И правильно сделает, ибо не было бы в науке прогресса, если бы последователи не обгоняли предшественников, пусть даже вполне прогрессивных.
В этот день Громов бродил по питомнику, разыскивал Славного и Балуя – самцов, выживших в опыте Лихова: интересно ведь взглянуть на плоды трудов самого прогрессивного из своих предшественников. Нашел не сразу. Оказалось, что оба самца все еще в чьем-то опыте, теперь уже в генетическом: изучалось влияние перенесенного облучения на потомство. Сидели они в разных вольерах, каждый с группою самок, каждый с обезьянятами. И Славный и Балуй выглядели превосходно, этакие самчищи с матерыми, нахальными мордами. Но внешний вид бывает обманчив, и Леонид стал искать хозяина эксперимента: нужно было взглянуть на результаты анализов. Отыскал не хозяина, а хозяйку, девчушечку-аспирантку.
– Не знаю… – замялась та. – По сути дела, я не совсем вправе показывать вам данные без согласия своей руководительницы… Раисы Петровны Мельковой.
– Ну, с ней-то я быстро договорюсь!
Мир дьявольски тесен, и, ну можно ли не восторгаться хваткой Раисы! Если бы не она, пропал бы великолепнейший материал!
Он хотел уйти, но аспирантка его остановила:
– Товарищ Громов? Простите, я вас не узнала…
А ведь встречала в прошлом не раз в Энске. Она зарделась, сообразив, что встречала его в Энске отнюдь не на научной стезе.

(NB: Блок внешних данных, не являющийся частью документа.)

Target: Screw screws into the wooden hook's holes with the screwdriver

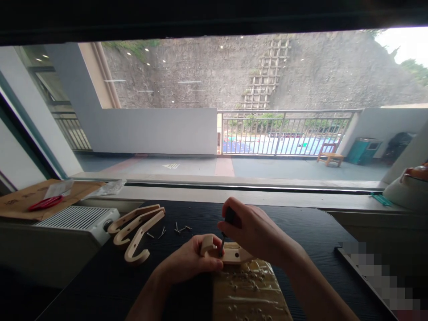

Лицо Леонида стало угрюмым – грехи жизни… Не потонули, все еще на поверхности плавают. Он взял у аспирантки журнал опыта и, отмахнувшись от всего прочего, погрузился в его изучение. Полное бесплодие в течение нескольких месяцев, потом – случаи мертворождения, уродцы, видимые изменения в потомстве, постепенное восстановление плодовитости. Все правильно, этого и следовало ожидать. А вот и результаты последнего обследования Балуя и Славного.